Activity.
Please tally how many lines of the material below include the word "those", giving only the number.

-------------------------

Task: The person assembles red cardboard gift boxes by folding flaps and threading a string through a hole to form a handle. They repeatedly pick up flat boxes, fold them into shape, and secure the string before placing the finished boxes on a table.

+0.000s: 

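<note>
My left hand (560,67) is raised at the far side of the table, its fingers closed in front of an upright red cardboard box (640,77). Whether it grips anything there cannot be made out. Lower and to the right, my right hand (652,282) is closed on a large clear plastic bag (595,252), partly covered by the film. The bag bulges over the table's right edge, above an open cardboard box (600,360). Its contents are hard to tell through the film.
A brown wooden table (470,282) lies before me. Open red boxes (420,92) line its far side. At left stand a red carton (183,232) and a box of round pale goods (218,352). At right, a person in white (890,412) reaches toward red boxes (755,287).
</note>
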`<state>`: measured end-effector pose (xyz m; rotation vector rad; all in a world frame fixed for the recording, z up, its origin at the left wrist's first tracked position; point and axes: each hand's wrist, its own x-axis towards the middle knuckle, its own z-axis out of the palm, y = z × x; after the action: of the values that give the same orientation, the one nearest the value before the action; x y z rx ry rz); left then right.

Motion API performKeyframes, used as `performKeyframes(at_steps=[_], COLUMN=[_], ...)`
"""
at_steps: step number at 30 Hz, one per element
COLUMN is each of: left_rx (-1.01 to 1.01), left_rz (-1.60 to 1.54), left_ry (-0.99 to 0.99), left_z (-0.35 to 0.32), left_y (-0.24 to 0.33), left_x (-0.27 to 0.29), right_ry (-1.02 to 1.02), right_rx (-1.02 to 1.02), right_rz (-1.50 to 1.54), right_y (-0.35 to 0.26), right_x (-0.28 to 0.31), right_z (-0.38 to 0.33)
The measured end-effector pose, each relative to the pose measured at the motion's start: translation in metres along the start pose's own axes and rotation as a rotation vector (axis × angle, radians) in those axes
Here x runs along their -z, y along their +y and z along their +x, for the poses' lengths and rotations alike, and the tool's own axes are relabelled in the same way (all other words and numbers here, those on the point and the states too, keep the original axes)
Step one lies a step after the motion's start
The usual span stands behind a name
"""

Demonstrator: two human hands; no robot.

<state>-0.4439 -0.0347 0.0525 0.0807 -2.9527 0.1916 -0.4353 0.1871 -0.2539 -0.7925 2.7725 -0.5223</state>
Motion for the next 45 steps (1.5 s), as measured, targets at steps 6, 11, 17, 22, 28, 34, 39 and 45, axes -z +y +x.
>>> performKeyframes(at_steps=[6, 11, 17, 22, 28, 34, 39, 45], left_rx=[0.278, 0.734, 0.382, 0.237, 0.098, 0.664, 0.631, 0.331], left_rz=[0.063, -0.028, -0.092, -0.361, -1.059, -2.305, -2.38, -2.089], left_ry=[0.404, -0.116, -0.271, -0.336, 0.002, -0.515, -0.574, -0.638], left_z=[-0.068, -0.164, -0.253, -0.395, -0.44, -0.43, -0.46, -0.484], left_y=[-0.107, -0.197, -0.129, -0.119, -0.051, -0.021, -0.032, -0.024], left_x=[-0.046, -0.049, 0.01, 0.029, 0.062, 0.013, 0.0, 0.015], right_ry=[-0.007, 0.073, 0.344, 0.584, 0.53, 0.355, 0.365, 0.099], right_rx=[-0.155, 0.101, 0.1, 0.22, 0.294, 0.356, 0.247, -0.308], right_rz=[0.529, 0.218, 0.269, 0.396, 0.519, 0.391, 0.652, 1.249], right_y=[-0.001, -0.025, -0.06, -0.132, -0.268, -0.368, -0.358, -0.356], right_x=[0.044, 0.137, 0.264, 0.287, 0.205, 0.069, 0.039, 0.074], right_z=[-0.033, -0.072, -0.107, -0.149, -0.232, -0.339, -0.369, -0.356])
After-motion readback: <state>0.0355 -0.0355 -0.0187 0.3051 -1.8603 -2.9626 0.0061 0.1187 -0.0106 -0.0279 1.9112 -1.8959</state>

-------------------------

Task answer.
2